- Lotus 123 vs. excel pro#
- Lotus 123 vs. excel software#
- Lotus 123 vs. excel Pc#
- Lotus 123 vs. excel windows#
Borland supplied the 1-2-3 menus as an alternative because keystroke compatibility was needed in order to run macros in 1-2-3 worksheets. Lotus argued that Quattro could not copy Lotus 1-2-3's menus.
Lotus 123 vs. excel pro#
Quattro Pro was the subject of a major lawsuit by Lotus against Borland. (Boeing Calc was so slow that its multiple sheet capabilities were barely usable.)
Some have claimed that Quattro Pro was the first to use the tabbed notebook metaphor, but another spreadsheet, Boeing Calc, used tabs to multiple sheets, and allowed three-dimensional references before Quattro Pro was on the market. Quattro Pro finished final quality assurance testing and was sent to manufacturing from those computers running on the tennis courts in the (fortunately) sunny and dry autumn weather. All the computers were removed, placed on the tennis courts, washed down (acoustic ceilings rained gray mush onto everything when the sprinklers ran) and dried with hair dryers. In addition, the sprinkler system was triggered. The beams were damaged to the point where they required injections of epoxy in order to make them sturdy enough to support the building again. The Borland main office was near the epicenter of the Loma Prieta earthquake and the building was severely damaged when large and heavy air conditioners on the roof of Borland's main building were thrown upward by the quake, and came crashing down upon the glulam beams running across the top of the building. Quattro Pro shipped in the final quarter of 1989. Bob Warfield later became Vice President of R&D at Borland. They joined other Borland programmers including Chuck Batterman, Lajos Frank, Tanj Bennett, Rich Reppert and Roger Schlafly. The main designers and programmers of Surpass were also hired by Borland to turn Surpass into Quattro Pro: Bob Warfield, Dave Anderson, Weikuo Liaw, Bob Richardson and Tod Landis. Borland acquired a replacement product called "Surpass", written in Modula-2. It was praised mainly for superior graphics on DOS. Quattro was written in assembly language and Turbo C, principally by Adam Bosworth, Lajos Frank, and Chuck Batterman. Stein, providing for the development of the original Quattro. That led to an agreement negotiated by Mr.

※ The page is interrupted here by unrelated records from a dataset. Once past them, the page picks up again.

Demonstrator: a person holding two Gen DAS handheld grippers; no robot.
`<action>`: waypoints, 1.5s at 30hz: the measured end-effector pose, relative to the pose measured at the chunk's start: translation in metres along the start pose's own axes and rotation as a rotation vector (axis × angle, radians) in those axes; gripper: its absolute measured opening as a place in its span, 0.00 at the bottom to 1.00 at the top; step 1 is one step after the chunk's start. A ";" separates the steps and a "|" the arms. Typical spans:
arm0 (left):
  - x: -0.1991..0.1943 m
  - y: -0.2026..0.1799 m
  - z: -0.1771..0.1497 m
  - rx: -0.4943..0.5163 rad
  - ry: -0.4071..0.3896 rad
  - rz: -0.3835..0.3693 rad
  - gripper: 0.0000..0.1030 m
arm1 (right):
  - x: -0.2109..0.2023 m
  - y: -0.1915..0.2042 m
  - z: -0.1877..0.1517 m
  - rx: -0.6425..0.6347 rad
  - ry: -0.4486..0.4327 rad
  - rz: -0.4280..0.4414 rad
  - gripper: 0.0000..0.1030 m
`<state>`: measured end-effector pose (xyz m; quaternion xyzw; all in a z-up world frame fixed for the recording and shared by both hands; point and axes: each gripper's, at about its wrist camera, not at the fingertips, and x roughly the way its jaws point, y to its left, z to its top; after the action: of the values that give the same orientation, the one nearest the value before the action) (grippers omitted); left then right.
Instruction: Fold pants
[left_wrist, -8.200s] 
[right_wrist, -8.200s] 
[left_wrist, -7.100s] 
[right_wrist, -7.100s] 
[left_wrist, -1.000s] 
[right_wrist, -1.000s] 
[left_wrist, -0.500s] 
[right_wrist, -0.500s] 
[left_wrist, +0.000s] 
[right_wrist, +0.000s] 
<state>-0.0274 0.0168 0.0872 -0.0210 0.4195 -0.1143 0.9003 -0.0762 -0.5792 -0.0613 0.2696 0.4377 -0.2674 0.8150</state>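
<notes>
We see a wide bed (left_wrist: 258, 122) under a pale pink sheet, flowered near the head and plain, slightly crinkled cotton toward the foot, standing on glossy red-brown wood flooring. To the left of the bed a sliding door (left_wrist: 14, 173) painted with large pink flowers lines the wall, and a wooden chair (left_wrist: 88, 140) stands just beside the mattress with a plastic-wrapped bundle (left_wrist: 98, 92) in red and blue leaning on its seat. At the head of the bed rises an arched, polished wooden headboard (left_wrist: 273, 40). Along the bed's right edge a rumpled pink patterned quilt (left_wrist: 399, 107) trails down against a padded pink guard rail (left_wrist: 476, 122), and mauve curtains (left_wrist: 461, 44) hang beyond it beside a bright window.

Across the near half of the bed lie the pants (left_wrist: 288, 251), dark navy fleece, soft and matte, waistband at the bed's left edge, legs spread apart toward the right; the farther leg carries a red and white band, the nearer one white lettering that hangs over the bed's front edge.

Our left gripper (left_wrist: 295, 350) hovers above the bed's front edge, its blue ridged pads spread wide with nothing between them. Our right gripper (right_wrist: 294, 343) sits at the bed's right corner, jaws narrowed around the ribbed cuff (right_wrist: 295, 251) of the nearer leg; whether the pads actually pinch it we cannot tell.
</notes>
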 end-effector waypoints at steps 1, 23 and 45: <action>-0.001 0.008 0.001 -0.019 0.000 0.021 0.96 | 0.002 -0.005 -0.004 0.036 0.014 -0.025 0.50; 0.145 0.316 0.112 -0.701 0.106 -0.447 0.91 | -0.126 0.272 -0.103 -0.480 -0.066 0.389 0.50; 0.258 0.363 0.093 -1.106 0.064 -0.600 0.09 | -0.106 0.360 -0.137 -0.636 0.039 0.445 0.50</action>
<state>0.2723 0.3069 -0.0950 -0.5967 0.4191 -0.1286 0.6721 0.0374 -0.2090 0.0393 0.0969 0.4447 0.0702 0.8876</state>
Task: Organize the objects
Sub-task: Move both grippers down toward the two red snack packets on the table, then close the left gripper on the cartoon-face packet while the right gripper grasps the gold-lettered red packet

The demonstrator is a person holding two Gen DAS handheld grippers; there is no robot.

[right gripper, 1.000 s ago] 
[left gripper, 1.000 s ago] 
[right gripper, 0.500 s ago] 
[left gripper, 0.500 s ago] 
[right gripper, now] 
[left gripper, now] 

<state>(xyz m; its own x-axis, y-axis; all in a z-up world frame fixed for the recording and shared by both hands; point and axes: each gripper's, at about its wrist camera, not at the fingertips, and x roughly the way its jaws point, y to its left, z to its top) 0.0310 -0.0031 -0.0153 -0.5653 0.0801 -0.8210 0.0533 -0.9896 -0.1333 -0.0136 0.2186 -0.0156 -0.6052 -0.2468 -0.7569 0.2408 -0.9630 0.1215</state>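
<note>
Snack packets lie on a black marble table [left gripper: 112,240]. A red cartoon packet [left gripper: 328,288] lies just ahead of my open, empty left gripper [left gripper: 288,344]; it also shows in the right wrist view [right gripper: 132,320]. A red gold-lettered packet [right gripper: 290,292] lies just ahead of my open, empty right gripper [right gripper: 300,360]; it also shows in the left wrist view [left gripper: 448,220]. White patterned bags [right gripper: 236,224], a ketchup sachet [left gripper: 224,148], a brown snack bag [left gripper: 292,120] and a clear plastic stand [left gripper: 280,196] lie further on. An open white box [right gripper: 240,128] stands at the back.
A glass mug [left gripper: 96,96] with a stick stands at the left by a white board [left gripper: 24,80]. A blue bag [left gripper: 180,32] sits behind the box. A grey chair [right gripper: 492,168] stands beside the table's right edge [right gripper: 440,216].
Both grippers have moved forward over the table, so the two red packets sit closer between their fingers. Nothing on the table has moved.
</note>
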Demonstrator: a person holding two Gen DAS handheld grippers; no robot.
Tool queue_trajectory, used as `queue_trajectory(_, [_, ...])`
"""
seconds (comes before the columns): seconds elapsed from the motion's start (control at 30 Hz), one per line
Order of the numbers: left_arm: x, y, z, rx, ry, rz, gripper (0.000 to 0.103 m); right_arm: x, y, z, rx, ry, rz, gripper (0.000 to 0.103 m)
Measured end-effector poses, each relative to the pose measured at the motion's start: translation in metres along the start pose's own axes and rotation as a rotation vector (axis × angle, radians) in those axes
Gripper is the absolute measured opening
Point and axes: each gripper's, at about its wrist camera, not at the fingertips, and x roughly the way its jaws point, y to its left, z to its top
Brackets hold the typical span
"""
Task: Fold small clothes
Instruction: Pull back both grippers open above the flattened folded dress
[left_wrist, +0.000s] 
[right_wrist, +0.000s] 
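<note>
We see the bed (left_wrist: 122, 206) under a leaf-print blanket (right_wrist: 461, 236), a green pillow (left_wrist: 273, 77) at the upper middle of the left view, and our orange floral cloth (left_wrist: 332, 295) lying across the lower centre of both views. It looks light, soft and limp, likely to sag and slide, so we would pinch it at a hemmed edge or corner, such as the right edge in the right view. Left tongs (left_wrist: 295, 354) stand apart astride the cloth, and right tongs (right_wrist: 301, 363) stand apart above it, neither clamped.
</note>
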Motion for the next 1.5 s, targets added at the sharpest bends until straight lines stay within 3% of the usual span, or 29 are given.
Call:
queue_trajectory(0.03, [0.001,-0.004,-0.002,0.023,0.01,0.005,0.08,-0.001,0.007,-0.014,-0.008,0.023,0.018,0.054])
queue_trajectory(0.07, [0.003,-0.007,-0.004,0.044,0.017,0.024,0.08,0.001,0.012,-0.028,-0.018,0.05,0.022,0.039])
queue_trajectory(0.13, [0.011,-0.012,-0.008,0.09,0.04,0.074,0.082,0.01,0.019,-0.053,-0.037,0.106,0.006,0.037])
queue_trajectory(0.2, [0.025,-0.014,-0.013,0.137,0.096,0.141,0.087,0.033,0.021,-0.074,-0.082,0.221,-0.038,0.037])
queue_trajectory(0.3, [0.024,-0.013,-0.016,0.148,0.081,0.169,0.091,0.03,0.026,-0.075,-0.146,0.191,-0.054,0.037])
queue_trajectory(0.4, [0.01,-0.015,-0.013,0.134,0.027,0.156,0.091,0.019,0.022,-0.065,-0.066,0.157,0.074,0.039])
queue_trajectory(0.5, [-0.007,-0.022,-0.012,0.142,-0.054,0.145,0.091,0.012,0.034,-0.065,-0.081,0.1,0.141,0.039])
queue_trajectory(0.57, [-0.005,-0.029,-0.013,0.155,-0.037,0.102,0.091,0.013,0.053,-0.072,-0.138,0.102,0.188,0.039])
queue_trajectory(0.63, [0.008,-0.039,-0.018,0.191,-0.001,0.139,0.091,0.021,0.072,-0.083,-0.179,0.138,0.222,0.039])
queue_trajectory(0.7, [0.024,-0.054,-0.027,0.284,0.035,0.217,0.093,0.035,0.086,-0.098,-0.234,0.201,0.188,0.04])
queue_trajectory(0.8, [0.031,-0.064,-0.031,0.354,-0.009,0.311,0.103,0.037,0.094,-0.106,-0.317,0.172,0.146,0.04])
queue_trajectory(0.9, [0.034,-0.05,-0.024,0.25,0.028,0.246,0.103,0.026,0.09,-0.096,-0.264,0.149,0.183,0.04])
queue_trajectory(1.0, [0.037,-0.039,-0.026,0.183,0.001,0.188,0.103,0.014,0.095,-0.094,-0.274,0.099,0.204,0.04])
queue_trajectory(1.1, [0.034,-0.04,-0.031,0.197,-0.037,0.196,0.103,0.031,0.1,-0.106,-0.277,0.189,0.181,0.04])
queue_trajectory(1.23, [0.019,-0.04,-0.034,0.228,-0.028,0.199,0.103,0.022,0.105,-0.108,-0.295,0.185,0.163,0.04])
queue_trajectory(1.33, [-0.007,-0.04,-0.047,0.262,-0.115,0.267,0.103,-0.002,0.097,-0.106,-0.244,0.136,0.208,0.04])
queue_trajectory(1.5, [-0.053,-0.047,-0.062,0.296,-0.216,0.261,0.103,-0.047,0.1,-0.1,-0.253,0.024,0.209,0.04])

Lotus 123 vs. excel software#
Kahn setting an appointment with an agent for some Eastern European software developers, Robert Stein of Andromeda Software, which was also involved with the game Tetris. After they both read the article, Philippe Kahn and Spencer Leyton had a casual conversation where they joked, half seriously, about perhaps developing a spreadsheet to compete with Lotus Development's 1-2-3. At the time, there was absolutely no such development being undertaken by Borland.
Lotus 123 vs. excel Pc#
An article appeared in PC Week in 1985, quoting a maker of spreadsheet templates saying that he was in close contact with Borland, and that Borland was developing a spreadsheet. The original Borland Quattro electronic spreadsheet was a DOS program, the initial development of which was done by three Eastern Europeans, one of whom, the Hungarian Lajos Frank, was later hired by Microsoft. The common file extension of Quattro Pro spreadsheet file is. Borland changed the name to Quattro Pro for its 1990 release. Kahn by Senior VP, Spencer Leyton at a Vietnamese restaurant in Santa Cruz, was Quattro (the Italian word for "four", a play on being one step ahead of "1-2-3"). When the product was launched in 1988, its original name, suggested to Mr. When version 1.0 was in development, it was codenamed "Buddha" since it was meant to "assume the Lotus position", #1 in the market. Even with the maximum row advantage, Quattro Pro has been a distant second to Excel, in terms of sales numbers, since approximately 1996 to the present. This avoided the 65,536 row by 256 column spreadsheet limitations inherent to Microsoft Excel (prior to Excel 2007). For years Quattro Pro had a comparative advantage, in regard to maximum row and column limits (allowing a maximum worksheet size of one million rows by 18,276 columns).
Lotus 123 vs. excel windows#
It currently runs under the Windows operating system. While it is commonly said to have been the first program to use tabbed sheets, Boeing Calc actually utilized tabbed sheets earlier. Historically, Quattro Pro used keyboard commands close to those of Lotus 1-2-3.